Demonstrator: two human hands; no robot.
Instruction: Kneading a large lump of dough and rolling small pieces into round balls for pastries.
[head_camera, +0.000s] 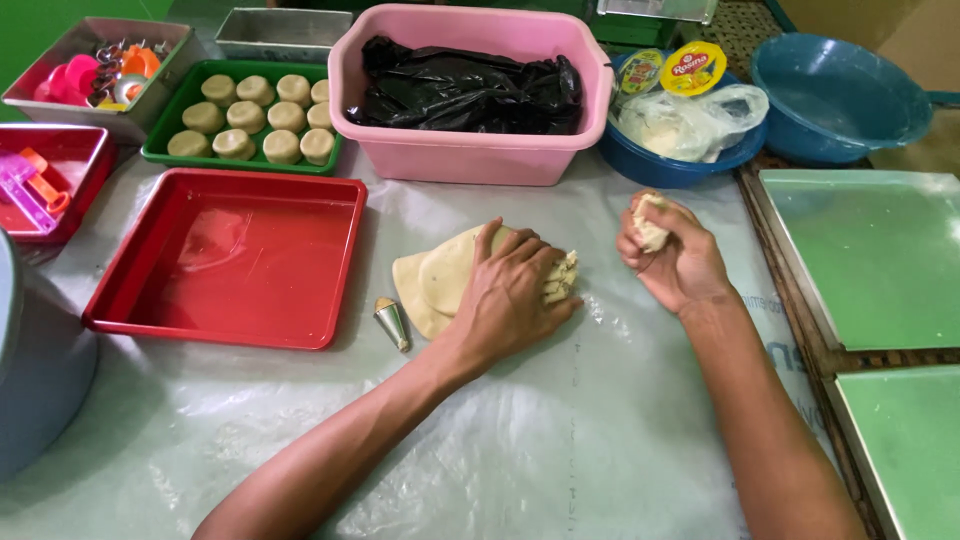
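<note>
Dough mass lies flat at centre of the plastic-covered worktop. Left hand rests on its right half, fingers bent and pressed together, digging into the ragged right edge, apparently to pin the mass in place. Right hand is raised just right of it, fingers curled shut around a small dough lump that shows at the top of the fist; the closed grip seems to be squeezing it into shape.

Small metal cone lies near the mass, on its left. Red tray sits further left, nothing in it. Far left, green tray holds rows of formed dough rounds. Pink tub with black plastic inside stands far centre; two blue bowls far right. Green-lined pans wait at the right edge, within the right hand's reach.
</note>
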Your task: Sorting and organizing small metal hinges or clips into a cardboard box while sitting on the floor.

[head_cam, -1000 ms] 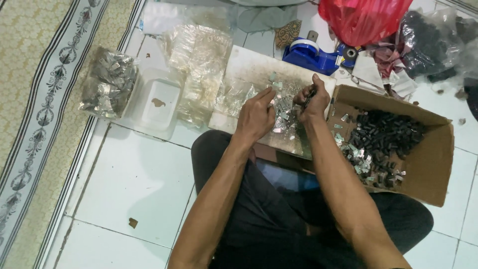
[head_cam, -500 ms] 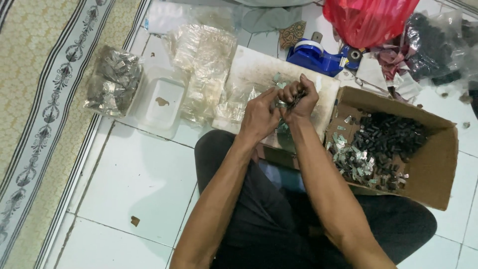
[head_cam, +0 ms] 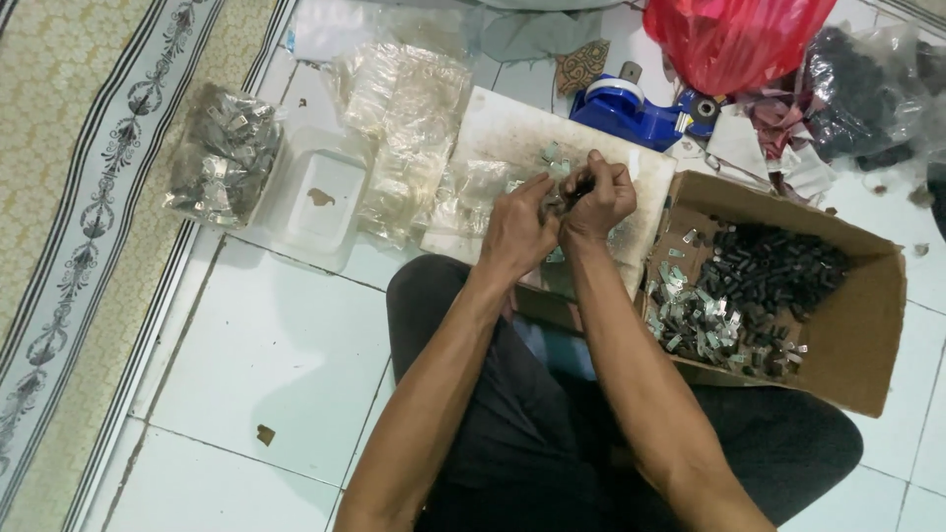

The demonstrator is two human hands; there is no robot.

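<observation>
My left hand (head_cam: 516, 229) and my right hand (head_cam: 597, 195) meet over a white board (head_cam: 493, 133) that rests on my lap. Between their fingertips they pinch a small dark part (head_cam: 574, 187) together. Several small shiny metal pieces (head_cam: 552, 158) lie on the board just beyond the fingers. An open cardboard box (head_cam: 857, 325) at my right holds several small black parts (head_cam: 778, 271) and shiny metal clips (head_cam: 695, 320).
Clear plastic bags (head_cam: 409, 128) are piled left of the board. A filled bag of metal pieces (head_cam: 222, 158) and a white plastic tray (head_cam: 320, 197) lie further left, beside a patterned rug (head_cam: 69, 197). A blue tape dispenser (head_cam: 631, 106) and a red bag (head_cam: 734, 39) sit behind.
My right hand has drawn in from the box side to meet my left hand, and both now close on the small part over the board.
</observation>
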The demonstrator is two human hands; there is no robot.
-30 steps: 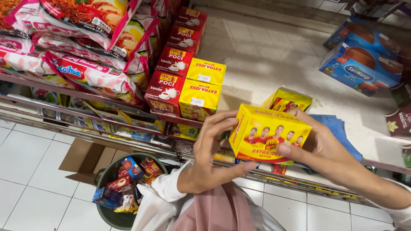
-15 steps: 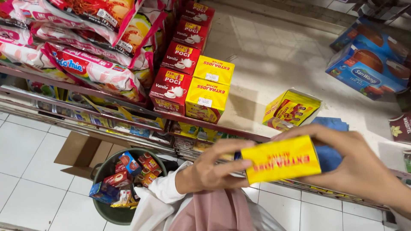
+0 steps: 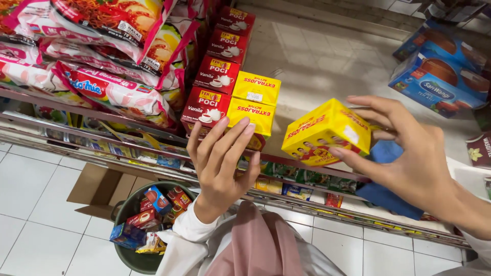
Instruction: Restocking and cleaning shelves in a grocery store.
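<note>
My right hand (image 3: 409,158) holds a yellow box (image 3: 327,132) by its ends, tilted, above the white shelf (image 3: 327,56). My left hand (image 3: 222,158) is free, fingers spread and raised, just in front of two stacked yellow boxes (image 3: 254,102) at the shelf's front edge. A row of red tea boxes (image 3: 220,71) runs back along the shelf beside them. A blue cloth (image 3: 388,194) lies under my right hand.
Noodle packets (image 3: 102,61) are piled at the left of the shelf. Blue boxes (image 3: 440,76) stand at the far right. On the tiled floor below stand a dark bucket (image 3: 133,255) with several small packs and a flattened cardboard box (image 3: 97,189).
My left hand has let go of the yellow box and lifted toward the stacked boxes. My right hand has turned the box and raised it over the shelf.
</note>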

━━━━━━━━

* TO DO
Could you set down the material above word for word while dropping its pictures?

* RESULT
Demonstrator: two human hands; no robot.
Instruction: Kneading a large lump of dough and rolling small pieces into round balls for pastries.
[head_camera, +0.000s] 
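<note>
Dough mass lies flat at centre of the plastic-covered worktop. Left hand rests on its right half, fingers bent and pressed together, digging into the ragged right edge, apparently to pin the mass in place. Right hand is raised just right of it, fingers curled shut around a small dough lump that shows at the top of the fist; the closed grip seems to be squeezing it into shape.

Small metal cone lies near the mass, on its left. Red tray sits further left, nothing in it. Far left, green tray holds rows of formed dough rounds. Pink tub with black plastic inside stands far centre; two blue bowls far right. Green-lined pans wait at the right edge, within the right hand's reach.
</note>
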Your task: Sorting and organizing small metal hinges or clips into a cardboard box while sitting on the floor.

[head_cam, -1000 ms] 
[head_cam, -500 ms] 
[head_cam, +0 ms] 

The demonstrator is two human hands; there is no robot.

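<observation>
My left hand (head_cam: 516, 229) and my right hand (head_cam: 597, 195) meet over a white board (head_cam: 493, 133) that rests on my lap. Between their fingertips they pinch a small dark part (head_cam: 574, 187) together. Several small shiny metal pieces (head_cam: 552, 158) lie on the board just beyond the fingers. An open cardboard box (head_cam: 857, 325) at my right holds several small black parts (head_cam: 778, 271) and shiny metal clips (head_cam: 695, 320).
Clear plastic bags (head_cam: 409, 128) are piled left of the board. A filled bag of metal pieces (head_cam: 222, 158) and a white plastic tray (head_cam: 320, 197) lie further left, beside a patterned rug (head_cam: 69, 197). A blue tape dispenser (head_cam: 631, 106) and a red bag (head_cam: 734, 39) sit behind.
My right hand has drawn in from the box side to meet my left hand, and both now close on the small part over the board.
</observation>
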The demonstrator is two human hands; there is no robot.
-30 steps: 
-15 steps: 
+0 steps: 
Instruction: Restocking and cleaning shelves in a grocery store.
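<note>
My right hand (image 3: 409,158) holds a yellow box (image 3: 327,132) by its ends, tilted, above the white shelf (image 3: 327,56). My left hand (image 3: 222,158) is free, fingers spread and raised, just in front of two stacked yellow boxes (image 3: 254,102) at the shelf's front edge. A row of red tea boxes (image 3: 220,71) runs back along the shelf beside them. A blue cloth (image 3: 388,194) lies under my right hand.
Noodle packets (image 3: 102,61) are piled at the left of the shelf. Blue boxes (image 3: 440,76) stand at the far right. On the tiled floor below stand a dark bucket (image 3: 133,255) with several small packs and a flattened cardboard box (image 3: 97,189).
My left hand has let go of the yellow box and lifted toward the stacked boxes. My right hand has turned the box and raised it over the shelf.
</note>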

The exercise closes with this answer.